Appliquer le protocole de sécurité pour un déménagement sans risque

Pour éviter de tomber dans le panneau, adoptez cette série de vérifications incontournables avant de signer le moindre document :

  • consultez l'immatriculation : vérifiez systématiquement sur le registre électronique national des entreprises de transport par route que la société détient une licence valide ;
  • exigez un devis blindé : ce document obligatoire est gratuit et fige le prix définitif.

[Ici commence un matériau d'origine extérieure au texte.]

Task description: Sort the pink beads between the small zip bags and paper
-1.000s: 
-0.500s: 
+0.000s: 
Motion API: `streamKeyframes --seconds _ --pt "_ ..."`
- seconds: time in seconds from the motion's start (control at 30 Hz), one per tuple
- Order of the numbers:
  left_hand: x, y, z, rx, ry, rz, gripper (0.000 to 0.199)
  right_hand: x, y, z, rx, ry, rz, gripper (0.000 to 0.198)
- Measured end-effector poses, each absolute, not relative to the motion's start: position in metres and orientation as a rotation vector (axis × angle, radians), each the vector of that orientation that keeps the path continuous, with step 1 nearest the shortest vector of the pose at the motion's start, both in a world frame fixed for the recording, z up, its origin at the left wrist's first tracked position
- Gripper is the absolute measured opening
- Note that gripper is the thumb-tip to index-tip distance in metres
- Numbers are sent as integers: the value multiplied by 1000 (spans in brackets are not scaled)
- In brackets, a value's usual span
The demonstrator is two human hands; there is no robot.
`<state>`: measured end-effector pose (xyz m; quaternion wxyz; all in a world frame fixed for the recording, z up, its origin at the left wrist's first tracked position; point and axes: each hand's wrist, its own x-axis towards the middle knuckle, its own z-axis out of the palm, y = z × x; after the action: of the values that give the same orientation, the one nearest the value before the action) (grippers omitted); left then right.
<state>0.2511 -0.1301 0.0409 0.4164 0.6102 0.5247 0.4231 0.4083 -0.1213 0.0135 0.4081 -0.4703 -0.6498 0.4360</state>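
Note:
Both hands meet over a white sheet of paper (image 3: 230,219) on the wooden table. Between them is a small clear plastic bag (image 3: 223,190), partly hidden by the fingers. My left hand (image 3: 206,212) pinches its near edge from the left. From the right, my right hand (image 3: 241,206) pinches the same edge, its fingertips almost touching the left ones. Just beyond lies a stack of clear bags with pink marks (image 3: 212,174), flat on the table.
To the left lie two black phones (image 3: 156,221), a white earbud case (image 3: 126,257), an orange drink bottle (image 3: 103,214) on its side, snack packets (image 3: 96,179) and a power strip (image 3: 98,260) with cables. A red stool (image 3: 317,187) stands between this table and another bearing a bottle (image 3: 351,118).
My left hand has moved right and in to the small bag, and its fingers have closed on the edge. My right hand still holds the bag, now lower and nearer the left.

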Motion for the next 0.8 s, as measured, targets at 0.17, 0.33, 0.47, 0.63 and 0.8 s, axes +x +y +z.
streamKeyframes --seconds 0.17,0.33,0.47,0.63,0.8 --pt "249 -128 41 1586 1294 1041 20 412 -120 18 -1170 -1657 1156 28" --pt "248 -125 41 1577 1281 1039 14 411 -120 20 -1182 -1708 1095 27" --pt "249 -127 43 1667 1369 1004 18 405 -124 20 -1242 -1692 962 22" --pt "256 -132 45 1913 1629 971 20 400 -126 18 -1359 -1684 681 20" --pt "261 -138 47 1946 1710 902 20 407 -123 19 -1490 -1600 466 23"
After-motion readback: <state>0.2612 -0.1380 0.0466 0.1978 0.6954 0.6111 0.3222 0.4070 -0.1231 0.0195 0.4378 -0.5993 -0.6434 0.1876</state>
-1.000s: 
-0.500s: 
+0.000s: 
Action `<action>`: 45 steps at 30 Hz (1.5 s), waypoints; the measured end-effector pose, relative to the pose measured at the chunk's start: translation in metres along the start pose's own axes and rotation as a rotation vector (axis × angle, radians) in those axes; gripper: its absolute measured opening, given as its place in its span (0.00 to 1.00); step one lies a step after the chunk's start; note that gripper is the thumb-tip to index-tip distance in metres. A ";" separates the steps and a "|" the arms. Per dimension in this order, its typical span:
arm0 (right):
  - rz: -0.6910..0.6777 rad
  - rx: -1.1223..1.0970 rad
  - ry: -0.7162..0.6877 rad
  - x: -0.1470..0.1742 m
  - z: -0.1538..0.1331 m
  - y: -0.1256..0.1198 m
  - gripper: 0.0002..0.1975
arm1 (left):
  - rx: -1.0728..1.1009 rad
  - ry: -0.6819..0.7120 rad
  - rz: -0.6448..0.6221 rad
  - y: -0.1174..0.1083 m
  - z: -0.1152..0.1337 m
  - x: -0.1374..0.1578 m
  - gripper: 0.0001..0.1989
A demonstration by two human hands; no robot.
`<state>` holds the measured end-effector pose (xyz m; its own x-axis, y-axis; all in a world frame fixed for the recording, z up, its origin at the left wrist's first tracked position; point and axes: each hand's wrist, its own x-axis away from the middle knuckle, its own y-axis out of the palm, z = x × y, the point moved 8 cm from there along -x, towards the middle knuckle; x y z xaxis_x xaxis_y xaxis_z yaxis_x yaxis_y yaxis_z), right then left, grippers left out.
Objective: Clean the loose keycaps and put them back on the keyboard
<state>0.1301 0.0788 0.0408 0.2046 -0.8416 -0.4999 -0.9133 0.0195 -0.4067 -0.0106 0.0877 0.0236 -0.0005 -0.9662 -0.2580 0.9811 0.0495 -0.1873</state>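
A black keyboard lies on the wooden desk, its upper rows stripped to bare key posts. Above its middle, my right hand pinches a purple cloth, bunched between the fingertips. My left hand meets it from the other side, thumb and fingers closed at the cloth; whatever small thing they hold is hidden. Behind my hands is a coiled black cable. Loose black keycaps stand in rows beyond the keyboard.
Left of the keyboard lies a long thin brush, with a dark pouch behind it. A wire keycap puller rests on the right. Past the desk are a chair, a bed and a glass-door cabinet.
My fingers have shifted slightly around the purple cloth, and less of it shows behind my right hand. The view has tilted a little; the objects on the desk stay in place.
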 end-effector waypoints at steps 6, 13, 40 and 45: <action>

Aucun supplément pour le carburant ou le stationnement ne peut vous être réclamé après signature sans un avenant écrit ;
  • imposez la visite technique : physique ou virtuelle, elle permet d'évaluer le volume exact à transporter. Fuyez les sociétés qui l'esquivent ou vous proposent un tarif "au forfait" uniquement par téléphone ;
  • recherchez les labels reconnus : assurez-vous de l'adhésion de votre prestataire à la Chambre Syndicale du Déménagement (CSD), à la Fédération Française des Déménageurs (FFD), ou vérifiez qu'il possède la certification "NF Service" ;
  • utilisez votre droit de réserve : la loi vous accorde un délai de 10 jours calendaires après la livraison pour signaler tout dommage ou avarie par lettre recommandée.